Pertanyaan ini penulis lontarkan karena agama pada hakikatnya, sebagaimana yang termuat dalam Surat Al Baqarah ayat 1 yang tegas-tegas mengatakan kepada kita agar percaya pada yang gaib, salat, dan sedekah (membagikan rezeki) kepada orang lain sehingga dengan variabel itu kita termotivasi untuk giat dengan etos kerja tinggi untuk mencari nafkah karena rezeki itu akan didatangkan Allah swt. dari hal-hal yang tidak kita nyana. Dalam konteks riil, kalau Islam tidak dilihat sebgai dogma normatif semata, maka sedekah yang ekuivalen dengan kepedulian sosial merupakan ikatan habluminannass yang terbaik untuk menyambung semangat kohesi supranatural. Kesadaran akan hal ini yang masih sangat jauh kita jangkau.
Ketika lebih dari lima belas abad silam agama Islam diturunkan. Kini dari Maroko sampai Merauke, kita dirajut oleh benang-benang tauhid, di mana nilai tauhid adalah satu kesatuan yang utuh untuk mengaktualisasikan kewajiban ritual kita. Bahkan, para teolog modern, lebih banyak melihat salat adalah kewajiban dan kepedulian terhadap kemiskinan, dengan demikian hak-hak saudara kita yang menjalankan ibadah ritual. Para orientalis Barat, bahkan menghitung dari lebih satu miliar umat muslim, apabila bersatu untuk merasakan sakitnya, miskinnya dan betapa papanya muslim lain, niscaya dunia Islam itu kaya.
Moslem Brotherhood yang didirikan Hasan Albana di Mesir, meski tidak diperbolehkan beraktivitas secara intens karena stelsel keanggotaan aktifnya begitu menyebar, kenyataannya punya perwakilan di parlemen Mesir, rakyat secara bebas dapat mengajukan berbagai problematika mereka di tengah Mesir yang semakin liberal. Dan, apa bedanya di Indonesia.
Penulis memang tidak menutup mata, bahwa banyak juga para ustaz kita yang telah menyosialisasikan semangat kepedulian ini, apakah bersandar pada fikih, sejarah Islam, tauhid sampai pada filsafat, ini berarti kita patut bersyukur. Namun pertanyaan, mengapa kemudian kemiskinan masih merajalela?. Sebagai muslim, terkadang kita yang telah berkelebihan hanya memikirkan diri dan keluarga. Bahkan, ada adagium semakin banyak harta seseorang semakin baghil seseorang, ini menjadi sangat populer.

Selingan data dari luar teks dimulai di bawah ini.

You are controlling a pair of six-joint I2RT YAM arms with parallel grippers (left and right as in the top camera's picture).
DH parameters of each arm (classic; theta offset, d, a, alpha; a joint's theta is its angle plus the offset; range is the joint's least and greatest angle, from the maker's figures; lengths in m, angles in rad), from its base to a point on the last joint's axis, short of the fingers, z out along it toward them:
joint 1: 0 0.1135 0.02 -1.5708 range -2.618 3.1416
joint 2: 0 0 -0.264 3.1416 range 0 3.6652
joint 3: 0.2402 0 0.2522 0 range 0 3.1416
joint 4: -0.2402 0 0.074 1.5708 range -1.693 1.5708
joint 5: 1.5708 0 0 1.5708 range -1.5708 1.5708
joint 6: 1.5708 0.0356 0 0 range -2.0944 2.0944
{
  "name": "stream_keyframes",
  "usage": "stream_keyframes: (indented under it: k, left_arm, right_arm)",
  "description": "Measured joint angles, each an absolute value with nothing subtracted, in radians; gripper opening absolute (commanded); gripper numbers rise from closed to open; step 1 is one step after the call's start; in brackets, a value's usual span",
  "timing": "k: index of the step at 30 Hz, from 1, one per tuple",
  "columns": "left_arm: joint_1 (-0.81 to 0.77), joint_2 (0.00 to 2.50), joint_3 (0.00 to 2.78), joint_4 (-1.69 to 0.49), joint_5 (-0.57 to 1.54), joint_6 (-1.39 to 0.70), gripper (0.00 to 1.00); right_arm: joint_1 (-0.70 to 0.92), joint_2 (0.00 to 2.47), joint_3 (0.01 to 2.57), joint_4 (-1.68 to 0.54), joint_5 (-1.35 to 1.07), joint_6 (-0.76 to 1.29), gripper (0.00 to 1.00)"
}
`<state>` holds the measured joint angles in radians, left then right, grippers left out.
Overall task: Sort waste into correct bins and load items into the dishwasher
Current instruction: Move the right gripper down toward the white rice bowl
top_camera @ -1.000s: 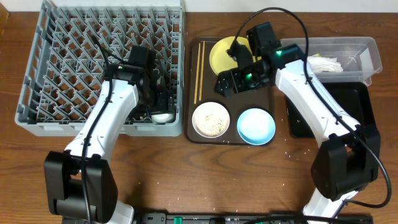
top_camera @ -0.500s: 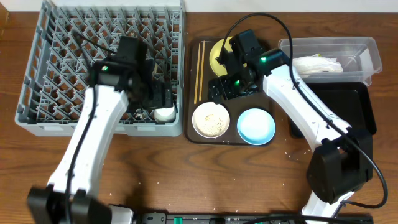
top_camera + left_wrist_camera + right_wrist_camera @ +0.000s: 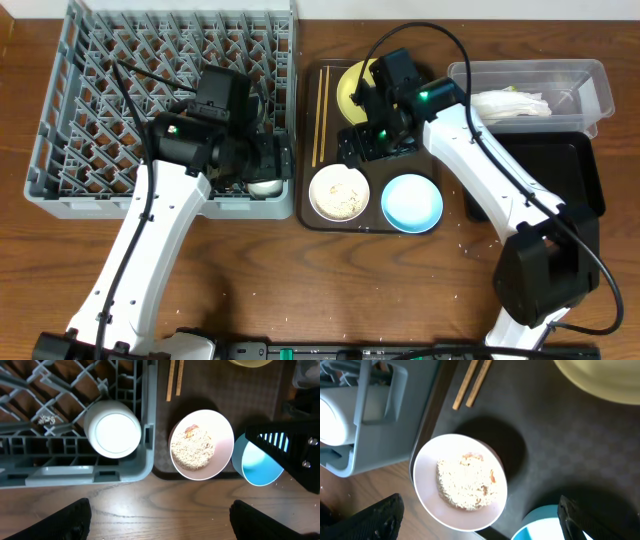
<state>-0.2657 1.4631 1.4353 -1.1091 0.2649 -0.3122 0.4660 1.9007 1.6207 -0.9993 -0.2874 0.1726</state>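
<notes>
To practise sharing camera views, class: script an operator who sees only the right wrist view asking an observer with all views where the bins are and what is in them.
Operator: Where are the bins?
Observer: Overhead, the clear tub and black tray sit beside the brown tray, on the right arm's side.
Operator: Anything binned yet?
Observer: A crumpled white napkin lies in the clear tub.
</notes>
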Motion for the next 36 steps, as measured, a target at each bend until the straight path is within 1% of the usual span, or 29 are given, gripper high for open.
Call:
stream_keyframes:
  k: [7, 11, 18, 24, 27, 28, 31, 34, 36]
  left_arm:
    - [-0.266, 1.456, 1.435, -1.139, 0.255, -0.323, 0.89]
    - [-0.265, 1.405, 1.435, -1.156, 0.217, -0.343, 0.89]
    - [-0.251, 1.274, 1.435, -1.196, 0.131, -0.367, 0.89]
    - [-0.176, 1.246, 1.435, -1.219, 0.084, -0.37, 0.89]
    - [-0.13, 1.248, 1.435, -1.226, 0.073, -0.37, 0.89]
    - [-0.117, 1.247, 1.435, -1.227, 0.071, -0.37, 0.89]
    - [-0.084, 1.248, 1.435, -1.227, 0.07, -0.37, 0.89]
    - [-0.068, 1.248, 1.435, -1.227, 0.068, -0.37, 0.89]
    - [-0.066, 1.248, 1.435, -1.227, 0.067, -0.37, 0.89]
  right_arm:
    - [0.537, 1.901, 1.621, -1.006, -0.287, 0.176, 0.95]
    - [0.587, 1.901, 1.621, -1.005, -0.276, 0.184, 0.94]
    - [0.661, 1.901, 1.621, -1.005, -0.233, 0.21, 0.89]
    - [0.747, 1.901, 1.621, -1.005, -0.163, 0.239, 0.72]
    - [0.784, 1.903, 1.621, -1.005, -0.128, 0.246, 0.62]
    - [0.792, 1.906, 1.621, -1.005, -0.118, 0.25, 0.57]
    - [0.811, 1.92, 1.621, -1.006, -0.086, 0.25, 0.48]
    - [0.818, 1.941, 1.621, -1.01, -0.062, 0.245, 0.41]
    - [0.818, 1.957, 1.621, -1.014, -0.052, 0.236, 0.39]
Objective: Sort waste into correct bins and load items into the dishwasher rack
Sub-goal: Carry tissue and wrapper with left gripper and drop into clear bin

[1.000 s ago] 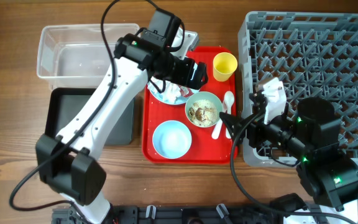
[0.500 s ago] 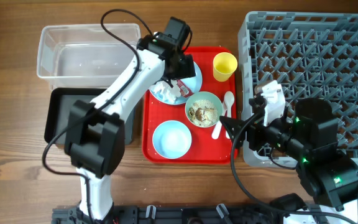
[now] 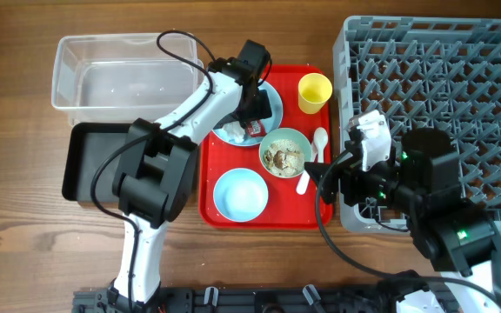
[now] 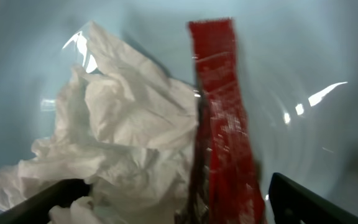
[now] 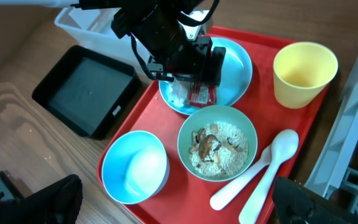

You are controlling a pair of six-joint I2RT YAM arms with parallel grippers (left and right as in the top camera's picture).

Agama, khusunya Islam, dalam usaha merajut kepedulian itu setidaknya harus dirajut dalam hati yang terdalam, di mana sebagai masyarakat beragama, yang mengajarkan sakitnya diri orang lain adalah juga sakitnya diri kita. Al Faraby, bahkan melihat sebagai muslim kita adalah suatu sistem, di mana apabila satu saja komponen dalam sistem itu yang mengalami penderitaan, komponen yang lain tidak dapat berinteraksi, ini sungguh suatu kesenyawaan yang teraju dari niatan lubuk hati untuk dapat peduli terhadap sesama. Insya Allah.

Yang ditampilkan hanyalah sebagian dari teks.